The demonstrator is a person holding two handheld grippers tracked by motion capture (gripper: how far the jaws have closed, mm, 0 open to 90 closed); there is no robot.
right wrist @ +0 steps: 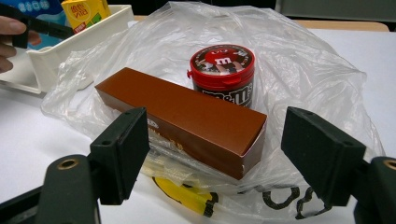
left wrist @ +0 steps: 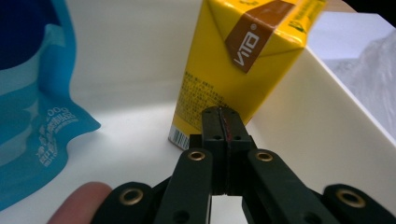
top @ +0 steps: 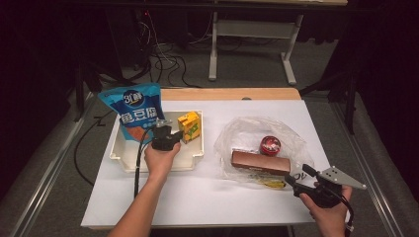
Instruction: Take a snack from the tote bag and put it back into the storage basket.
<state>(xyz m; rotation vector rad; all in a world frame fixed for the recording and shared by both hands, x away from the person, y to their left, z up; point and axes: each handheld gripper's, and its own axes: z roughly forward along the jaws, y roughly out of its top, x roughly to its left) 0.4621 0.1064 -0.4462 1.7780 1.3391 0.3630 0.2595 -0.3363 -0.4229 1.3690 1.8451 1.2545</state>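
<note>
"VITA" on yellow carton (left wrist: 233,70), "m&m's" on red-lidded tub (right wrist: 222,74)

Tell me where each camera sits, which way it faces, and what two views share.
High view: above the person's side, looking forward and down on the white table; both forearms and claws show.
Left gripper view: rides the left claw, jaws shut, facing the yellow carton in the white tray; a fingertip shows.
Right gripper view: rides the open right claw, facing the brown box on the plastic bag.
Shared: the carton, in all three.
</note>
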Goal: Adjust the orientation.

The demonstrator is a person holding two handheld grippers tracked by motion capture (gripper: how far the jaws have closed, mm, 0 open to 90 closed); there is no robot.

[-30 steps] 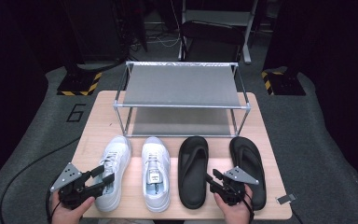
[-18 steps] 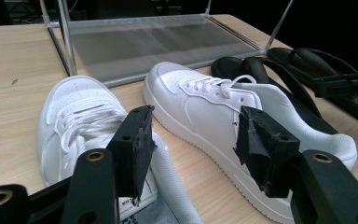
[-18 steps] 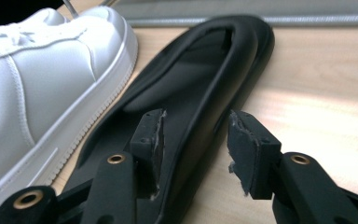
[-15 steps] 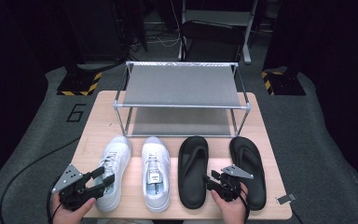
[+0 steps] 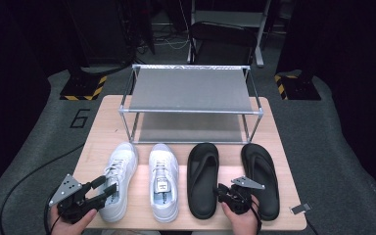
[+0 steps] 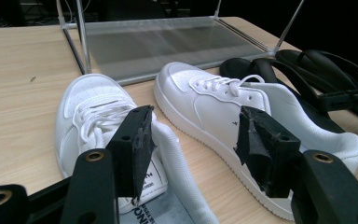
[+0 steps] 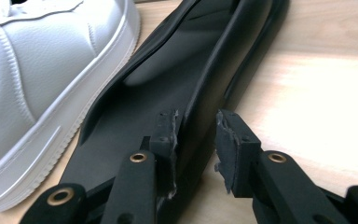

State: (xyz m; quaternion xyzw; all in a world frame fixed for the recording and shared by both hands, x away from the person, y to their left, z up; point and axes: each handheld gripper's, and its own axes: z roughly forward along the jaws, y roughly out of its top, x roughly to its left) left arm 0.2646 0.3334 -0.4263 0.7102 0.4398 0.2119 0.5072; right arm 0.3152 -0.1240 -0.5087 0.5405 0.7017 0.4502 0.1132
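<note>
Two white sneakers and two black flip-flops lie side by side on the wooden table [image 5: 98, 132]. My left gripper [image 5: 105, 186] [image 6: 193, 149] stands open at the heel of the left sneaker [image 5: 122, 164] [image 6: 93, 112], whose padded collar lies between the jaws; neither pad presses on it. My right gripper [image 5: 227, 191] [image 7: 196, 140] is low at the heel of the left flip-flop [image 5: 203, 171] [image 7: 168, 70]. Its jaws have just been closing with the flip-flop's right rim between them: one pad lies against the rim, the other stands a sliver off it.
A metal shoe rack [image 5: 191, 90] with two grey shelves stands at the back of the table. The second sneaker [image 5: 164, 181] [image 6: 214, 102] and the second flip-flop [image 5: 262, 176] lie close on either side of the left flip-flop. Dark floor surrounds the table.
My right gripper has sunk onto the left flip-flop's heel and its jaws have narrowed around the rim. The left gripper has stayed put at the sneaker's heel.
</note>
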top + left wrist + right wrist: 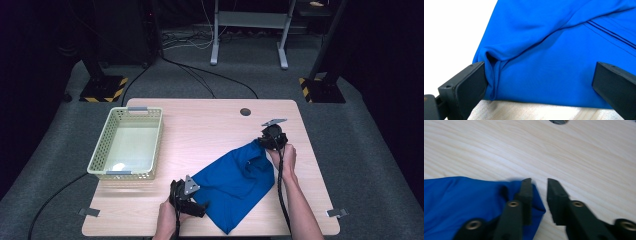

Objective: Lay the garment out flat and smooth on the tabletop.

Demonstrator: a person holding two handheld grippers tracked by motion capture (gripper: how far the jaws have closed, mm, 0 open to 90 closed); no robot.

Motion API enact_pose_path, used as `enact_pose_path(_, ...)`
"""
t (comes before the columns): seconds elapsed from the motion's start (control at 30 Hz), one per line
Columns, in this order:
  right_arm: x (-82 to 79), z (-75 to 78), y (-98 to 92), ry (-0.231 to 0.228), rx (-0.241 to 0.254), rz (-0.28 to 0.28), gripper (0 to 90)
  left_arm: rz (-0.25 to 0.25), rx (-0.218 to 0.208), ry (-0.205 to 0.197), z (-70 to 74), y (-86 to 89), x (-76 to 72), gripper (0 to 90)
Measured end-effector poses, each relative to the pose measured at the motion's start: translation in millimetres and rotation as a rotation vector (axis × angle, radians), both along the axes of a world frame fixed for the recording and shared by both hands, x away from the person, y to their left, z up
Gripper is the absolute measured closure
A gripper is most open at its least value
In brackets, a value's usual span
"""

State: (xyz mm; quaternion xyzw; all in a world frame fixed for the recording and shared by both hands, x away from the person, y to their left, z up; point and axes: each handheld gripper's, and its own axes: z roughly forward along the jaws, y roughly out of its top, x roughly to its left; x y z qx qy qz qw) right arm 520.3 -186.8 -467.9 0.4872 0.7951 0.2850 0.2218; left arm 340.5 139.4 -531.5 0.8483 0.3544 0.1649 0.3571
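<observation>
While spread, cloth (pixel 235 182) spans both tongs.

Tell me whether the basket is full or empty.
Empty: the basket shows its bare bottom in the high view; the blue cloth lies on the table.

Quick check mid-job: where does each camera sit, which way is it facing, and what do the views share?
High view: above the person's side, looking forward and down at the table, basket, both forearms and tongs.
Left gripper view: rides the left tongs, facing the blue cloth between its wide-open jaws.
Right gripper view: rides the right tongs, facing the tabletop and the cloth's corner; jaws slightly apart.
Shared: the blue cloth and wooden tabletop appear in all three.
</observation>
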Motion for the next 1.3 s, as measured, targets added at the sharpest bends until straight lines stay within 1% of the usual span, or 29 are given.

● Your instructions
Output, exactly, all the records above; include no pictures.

● Result of the exercise
The demonstrator is a person holding two handheld grippers tracked by motion capture (gripper: how far the jaws have closed, mm, 0 open to 90 closed); there is no robot.
right wrist @ +0 steps: 
left wrist @ +0 steps: 
top @ +0 steps: 
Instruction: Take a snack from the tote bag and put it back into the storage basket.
<state>(xyz m; rotation vector rad; all in a world frame fixed for the recording and shared by both hands, x away from the person, y to their left, z up; point and axes: each handheld gripper's, and its own axes: z roughly forward along the jaws, y roughly out of its top, x roughly to its left) 0.4621 0.1064 -0.4462 1.7780 1.3391 0.3630 0.2595 -0.3363 -0.4229 1.3690 1.8451 1.2545</state>
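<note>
"VITA" on yellow carton (left wrist: 233,70), "m&m's" on red-lidded tub (right wrist: 222,74)

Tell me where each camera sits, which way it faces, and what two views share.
High view: above the person's side, looking forward and down on the white table; both forearms and claws show.
Left gripper view: rides the left claw, jaws shut, facing the yellow carton in the white tray; a fingertip shows.
Right gripper view: rides the open right claw, facing the brown box on the plastic bag.
Shared: the carton, in all three.
</note>
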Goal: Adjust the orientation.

The demonstrator is a person holding two handheld grippers tracked by motion capture (gripper: how far the jaws have closed, mm, 0 open to 90 closed); there is no robot.

[-30 steps] 
[-18 steps] 
[-18 steps] 
[-15 steps] 
[+0 steps] 
[+0 steps] 
[+0 steps] 

State: (xyz m; quaternion xyzw; all in a world frame fixed for the recording and shared by both hands, x away from the person, y to their left, z up; point and axes: each handheld gripper's, and its own axes: z roughly forward along the jaws, y roughly out of its top, x roughly to its left) left arm 0.2646 0.3334 -0.4263 0.7102 0.4398 0.2119 0.5072; right arm 0.3152 -0.1240 -0.5087 0.5405 0.7017 0.4502 0.1132
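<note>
Two white sneakers and two black flip-flops lie side by side on the wooden table [image 5: 98, 132]. My left gripper [image 5: 105, 186] [image 6: 193, 149] stands open at the heel of the left sneaker [image 5: 122, 164] [image 6: 93, 112], whose padded collar lies between the jaws; neither pad presses on it. My right gripper [image 5: 227, 191] [image 7: 196, 140] is low at the heel of the left flip-flop [image 5: 203, 171] [image 7: 168, 70]. Its jaws have just been closing with the flip-flop's right rim between them: one pad lies against the rim, the other stands a sliver off it.
A metal shoe rack [image 5: 191, 90] with two grey shelves stands at the back of the table. The second sneaker [image 5: 164, 181] [image 6: 214, 102] and the second flip-flop [image 5: 262, 176] lie close on either side of the left flip-flop. Dark floor surrounds the table.
My right gripper has sunk onto the left flip-flop's heel and its jaws have narrowed around the rim. The left gripper has stayed put at the sneaker's heel.
</note>
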top + left wrist + right wrist: 

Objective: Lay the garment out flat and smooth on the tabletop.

Demonstrator: a person holding two handheld grippers tracked by motion capture (gripper: how far the jaws have closed, mm, 0 open to 90 closed); no robot.

Motion API enact_pose_path, used as `enact_pose_path(_, ...)`
"""
t (comes before the columns): seconds elapsed from the motion's start (control at 30 Hz), one per line
Columns, in this order:
  right_arm: x (-82 to 79), z (-75 to 78), y (-98 to 92), ry (-0.231 to 0.228), rx (-0.241 to 0.254), rz (-0.28 to 0.28), gripper (0 to 90)
  left_arm: rz (-0.25 to 0.25), rx (-0.218 to 0.208), ry (-0.205 to 0.197), z (-70 to 74), y (-86 to 89), x (-76 to 72), gripper (0 to 90)
Measured end-effector poses, each relative to the pose measured at the motion's start: translation in millimetres and rotation as a rotation vector (axis × angle, radians), both along the axes of a world frame fixed for the recording and shared by both hands, x away from the person, y to their left, z up
Gripper is the absolute measured closure
A gripper is most open at its least value
In brackets, a value's usual span
"""

State: (xyz mm; quaternion xyzw; all in a world frame fixed for the recording and shared by both hands, x away from the person, y to their left, z up; point and axes: each handheld gripper's, and its own axes: z roughly forward along the jaws, y roughly out of its top, x roughly to its left; x y z qx qy qz qw) right arm 520.3 -186.8 -467.9 0.4872 0.7951 0.2850 0.2218; left arm 340.5 139.4 -531.5 0.8483 0.3544 0.1649 0.3571
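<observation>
While spread, cloth (pixel 235 182) spans both tongs.

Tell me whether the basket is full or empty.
Empty: the basket shows its bare bottom in the high view; the blue cloth lies on the table.

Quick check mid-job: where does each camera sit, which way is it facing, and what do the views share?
High view: above the person's side, looking forward and down at the table, basket, both forearms and tongs.
Left gripper view: rides the left tongs, facing the blue cloth between its wide-open jaws.
Right gripper view: rides the right tongs, facing the tabletop and the cloth's corner; jaws slightly apart.
Shared: the blue cloth and wooden tabletop appear in all three.
</observation>
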Motion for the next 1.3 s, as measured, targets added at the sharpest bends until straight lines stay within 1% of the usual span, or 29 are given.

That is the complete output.